Dijo un niño: “yo quería disfrazarme de diablo, pero ya no quiero porque no deseo parecerme a uno de esos ángeles que se rebelaron contra Dios y que están en el infierno; yo quiero ir al cielo”. “Por eso, queridos niños –dijo la madre– sus disfraces son de otras cosas. Tú, Uriel, qué bien te ves de torero; tú Andrea, de avestruz te ves linda; y tú, Robertito, ¿cómo se te ocurrió disfrazarte de Julión Álvarez?”.
Hasta aquí la conversación de la madre con sus hijos en torno al tema de Halloween. Pienso que aquellos antiguos católicos irlandeses dieron en el clavo para hacernos reflexionar sobre el infierno como un posible destino para el alma después de la muerte. Lo que los norteamericanos le agregaron después –monstruos, calabazas, fantasmas y brujas– fue como un escape para evadir algo ten serio como el tema de la condenación eterna. Me convenzo una vez más que ciertas culturas no soportan los temas serios que tiene el drama de la vida, y los banalizan convirtiéndolos en una jugosa oportunidad económica. Y así la Navidad fue convertida en una especie de cuento de hadas de Disney, el Viernes santo en algo que tenía que ser borrado por ser demasiado horroroso, la Pascua en la fiesta de la coneja y los huevos de chocolate. Lo mismo sucedió con Halloween, con Todos los Santos y el día de los muertos. ¿Pensar en el infierno, el cielo y el purgatorio?
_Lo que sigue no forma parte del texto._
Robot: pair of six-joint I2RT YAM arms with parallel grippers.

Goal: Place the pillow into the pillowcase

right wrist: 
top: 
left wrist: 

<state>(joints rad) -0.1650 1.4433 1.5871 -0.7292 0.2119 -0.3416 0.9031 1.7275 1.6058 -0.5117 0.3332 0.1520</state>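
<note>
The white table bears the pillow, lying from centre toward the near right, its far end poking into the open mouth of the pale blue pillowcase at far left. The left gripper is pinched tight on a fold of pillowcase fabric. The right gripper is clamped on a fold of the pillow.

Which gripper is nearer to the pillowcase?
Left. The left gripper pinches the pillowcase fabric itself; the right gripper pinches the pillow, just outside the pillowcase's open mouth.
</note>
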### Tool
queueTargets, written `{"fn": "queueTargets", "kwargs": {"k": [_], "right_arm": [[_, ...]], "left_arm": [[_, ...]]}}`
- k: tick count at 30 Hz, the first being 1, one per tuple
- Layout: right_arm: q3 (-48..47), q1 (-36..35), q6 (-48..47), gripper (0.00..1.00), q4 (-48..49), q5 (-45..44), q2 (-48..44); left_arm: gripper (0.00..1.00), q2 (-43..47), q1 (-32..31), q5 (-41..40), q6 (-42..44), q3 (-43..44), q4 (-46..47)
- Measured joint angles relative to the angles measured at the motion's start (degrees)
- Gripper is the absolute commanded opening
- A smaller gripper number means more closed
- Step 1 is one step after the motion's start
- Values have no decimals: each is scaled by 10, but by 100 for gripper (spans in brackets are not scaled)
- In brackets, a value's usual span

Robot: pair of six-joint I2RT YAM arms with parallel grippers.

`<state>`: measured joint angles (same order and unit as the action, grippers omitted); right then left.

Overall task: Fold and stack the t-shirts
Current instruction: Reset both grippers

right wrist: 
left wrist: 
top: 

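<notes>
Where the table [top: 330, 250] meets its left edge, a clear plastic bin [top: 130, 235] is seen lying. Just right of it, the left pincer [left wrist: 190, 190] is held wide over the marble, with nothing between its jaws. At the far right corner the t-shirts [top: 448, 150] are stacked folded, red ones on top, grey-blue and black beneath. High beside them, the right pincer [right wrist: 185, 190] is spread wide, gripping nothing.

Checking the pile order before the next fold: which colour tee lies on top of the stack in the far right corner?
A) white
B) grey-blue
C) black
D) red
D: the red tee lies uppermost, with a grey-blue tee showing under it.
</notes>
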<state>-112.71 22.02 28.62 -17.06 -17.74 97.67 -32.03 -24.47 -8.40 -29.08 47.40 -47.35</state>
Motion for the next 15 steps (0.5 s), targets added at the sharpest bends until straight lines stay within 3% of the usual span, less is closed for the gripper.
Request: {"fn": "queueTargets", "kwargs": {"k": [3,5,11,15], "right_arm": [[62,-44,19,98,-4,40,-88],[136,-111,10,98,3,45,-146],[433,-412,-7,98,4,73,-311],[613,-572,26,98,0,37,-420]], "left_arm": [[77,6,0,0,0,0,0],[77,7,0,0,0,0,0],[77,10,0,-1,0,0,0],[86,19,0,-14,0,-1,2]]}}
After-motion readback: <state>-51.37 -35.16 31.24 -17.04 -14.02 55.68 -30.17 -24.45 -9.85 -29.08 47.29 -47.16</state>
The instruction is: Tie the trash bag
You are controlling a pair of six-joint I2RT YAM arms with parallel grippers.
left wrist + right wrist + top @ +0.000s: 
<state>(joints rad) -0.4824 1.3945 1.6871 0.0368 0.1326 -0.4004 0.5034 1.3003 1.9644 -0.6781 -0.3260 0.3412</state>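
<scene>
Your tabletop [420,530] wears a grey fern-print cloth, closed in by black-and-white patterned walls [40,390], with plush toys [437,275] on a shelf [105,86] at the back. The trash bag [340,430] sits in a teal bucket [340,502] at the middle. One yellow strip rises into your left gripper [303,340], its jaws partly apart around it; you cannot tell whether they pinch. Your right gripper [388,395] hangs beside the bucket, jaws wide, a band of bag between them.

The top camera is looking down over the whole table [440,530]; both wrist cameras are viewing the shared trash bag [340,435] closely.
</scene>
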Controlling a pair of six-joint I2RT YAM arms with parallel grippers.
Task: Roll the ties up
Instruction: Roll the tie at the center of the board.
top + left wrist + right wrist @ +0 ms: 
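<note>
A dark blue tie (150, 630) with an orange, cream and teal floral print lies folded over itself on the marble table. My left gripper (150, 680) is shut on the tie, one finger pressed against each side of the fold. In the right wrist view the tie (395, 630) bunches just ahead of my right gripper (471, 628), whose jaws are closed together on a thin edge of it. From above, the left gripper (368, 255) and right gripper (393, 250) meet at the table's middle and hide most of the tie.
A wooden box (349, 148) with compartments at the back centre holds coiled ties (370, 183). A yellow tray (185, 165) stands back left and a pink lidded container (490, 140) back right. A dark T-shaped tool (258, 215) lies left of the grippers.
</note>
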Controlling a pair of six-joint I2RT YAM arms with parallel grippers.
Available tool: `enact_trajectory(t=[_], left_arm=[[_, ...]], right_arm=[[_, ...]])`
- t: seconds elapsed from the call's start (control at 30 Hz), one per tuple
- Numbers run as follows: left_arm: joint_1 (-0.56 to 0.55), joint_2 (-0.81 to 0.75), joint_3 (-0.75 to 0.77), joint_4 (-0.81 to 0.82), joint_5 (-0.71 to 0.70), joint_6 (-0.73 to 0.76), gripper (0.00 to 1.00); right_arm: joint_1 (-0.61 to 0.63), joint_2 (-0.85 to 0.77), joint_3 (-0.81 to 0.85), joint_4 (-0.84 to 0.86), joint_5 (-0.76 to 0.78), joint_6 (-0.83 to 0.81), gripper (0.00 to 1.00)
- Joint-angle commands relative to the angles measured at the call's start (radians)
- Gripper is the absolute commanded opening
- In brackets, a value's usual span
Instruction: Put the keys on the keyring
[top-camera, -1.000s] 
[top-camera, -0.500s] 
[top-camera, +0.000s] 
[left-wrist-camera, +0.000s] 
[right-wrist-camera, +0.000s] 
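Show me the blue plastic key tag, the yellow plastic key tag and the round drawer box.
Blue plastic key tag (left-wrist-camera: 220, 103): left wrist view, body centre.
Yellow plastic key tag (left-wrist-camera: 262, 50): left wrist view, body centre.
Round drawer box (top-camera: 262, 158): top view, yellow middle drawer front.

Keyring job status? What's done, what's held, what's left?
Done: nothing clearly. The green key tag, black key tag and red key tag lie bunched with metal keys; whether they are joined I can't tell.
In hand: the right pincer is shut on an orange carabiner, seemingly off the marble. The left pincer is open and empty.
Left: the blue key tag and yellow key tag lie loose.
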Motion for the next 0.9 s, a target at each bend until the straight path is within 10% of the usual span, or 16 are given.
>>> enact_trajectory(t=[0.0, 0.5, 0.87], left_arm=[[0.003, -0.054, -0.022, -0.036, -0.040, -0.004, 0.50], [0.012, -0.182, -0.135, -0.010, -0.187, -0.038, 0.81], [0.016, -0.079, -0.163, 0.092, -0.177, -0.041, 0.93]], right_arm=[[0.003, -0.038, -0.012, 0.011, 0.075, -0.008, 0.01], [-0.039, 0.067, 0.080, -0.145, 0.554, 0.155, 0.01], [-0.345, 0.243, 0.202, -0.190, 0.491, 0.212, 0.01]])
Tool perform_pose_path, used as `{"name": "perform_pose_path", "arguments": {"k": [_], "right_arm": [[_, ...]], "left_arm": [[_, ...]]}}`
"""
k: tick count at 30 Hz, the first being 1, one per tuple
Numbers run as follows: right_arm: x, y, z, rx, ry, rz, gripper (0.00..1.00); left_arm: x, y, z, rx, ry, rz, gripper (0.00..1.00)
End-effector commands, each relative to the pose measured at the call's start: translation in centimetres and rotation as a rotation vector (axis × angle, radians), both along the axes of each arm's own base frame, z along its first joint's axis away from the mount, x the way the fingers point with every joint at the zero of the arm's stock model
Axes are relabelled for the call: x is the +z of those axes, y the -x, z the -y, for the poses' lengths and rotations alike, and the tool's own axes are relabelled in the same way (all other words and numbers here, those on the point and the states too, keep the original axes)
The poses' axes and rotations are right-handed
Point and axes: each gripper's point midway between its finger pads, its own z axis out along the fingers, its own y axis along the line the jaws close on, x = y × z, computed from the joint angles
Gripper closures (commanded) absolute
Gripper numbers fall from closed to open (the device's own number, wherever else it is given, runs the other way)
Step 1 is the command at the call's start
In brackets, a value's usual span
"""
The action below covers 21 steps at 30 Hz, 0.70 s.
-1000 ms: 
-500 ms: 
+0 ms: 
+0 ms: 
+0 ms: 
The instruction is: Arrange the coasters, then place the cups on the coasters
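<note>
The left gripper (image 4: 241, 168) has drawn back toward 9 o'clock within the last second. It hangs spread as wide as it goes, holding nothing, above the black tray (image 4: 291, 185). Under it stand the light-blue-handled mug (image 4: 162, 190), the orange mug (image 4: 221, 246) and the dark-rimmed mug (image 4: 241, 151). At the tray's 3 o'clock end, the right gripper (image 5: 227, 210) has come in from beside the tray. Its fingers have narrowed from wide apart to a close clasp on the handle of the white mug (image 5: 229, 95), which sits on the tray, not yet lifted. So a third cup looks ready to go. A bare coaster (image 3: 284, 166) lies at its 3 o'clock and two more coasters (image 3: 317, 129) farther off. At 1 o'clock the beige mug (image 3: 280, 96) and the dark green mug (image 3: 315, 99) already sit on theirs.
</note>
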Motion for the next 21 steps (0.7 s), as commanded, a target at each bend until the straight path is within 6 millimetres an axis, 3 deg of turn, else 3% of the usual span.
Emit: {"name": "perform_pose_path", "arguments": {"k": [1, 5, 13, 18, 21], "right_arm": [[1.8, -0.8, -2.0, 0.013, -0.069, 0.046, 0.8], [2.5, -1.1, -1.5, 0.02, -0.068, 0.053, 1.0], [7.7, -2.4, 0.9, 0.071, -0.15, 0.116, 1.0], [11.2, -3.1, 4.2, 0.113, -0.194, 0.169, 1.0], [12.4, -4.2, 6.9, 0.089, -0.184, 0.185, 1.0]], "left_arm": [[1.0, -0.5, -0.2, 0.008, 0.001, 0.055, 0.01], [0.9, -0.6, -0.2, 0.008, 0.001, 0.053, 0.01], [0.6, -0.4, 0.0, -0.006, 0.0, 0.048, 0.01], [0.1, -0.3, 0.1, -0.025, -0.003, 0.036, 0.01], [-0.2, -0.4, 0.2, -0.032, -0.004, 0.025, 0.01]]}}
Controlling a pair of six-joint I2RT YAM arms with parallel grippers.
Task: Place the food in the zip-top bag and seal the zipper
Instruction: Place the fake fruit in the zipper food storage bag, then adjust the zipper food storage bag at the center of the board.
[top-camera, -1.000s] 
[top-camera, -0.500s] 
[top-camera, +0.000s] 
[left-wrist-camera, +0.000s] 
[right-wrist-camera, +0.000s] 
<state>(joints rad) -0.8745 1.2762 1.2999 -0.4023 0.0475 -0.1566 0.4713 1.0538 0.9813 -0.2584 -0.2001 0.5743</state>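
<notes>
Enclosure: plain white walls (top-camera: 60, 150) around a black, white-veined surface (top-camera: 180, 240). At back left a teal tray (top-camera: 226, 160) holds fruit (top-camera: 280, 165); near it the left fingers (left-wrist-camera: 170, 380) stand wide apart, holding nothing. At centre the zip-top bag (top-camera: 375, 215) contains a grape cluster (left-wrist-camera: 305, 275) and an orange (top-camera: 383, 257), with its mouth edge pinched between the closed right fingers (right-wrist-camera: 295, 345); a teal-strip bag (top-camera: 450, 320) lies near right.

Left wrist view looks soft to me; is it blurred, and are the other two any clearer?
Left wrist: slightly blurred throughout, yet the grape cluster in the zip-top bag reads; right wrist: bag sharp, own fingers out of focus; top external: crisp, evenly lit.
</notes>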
Líbrenos Dios, que la vida no hay que tomarla tan en serio. Mejor está eso de que comamos y bebamos que mañana moriremos.
Ni me disfrazaré, ni iré a fiestas de brujas ni pediré dulces en la noche de Halloween. Pero respeto las tradiciones de mis vecinos norteamericanos, y de aquellos que, por vivir en la frontera, se divierten sanamente siguiendo esas costumbres. Nadie peca por hacerlo, y nadie dará culto al diablo, a menos de que participe directamente en uno de esos aquelarres brujeriles que realizan una minoría de candidatos al infierno. Lo que sí haré ese día es aderezar mi predicación con un poco de infierno y me prepararé con una buena confesión para la grandiosa celebración de Todos los Santos al día siguiente. Esa sí que me llena de alegría.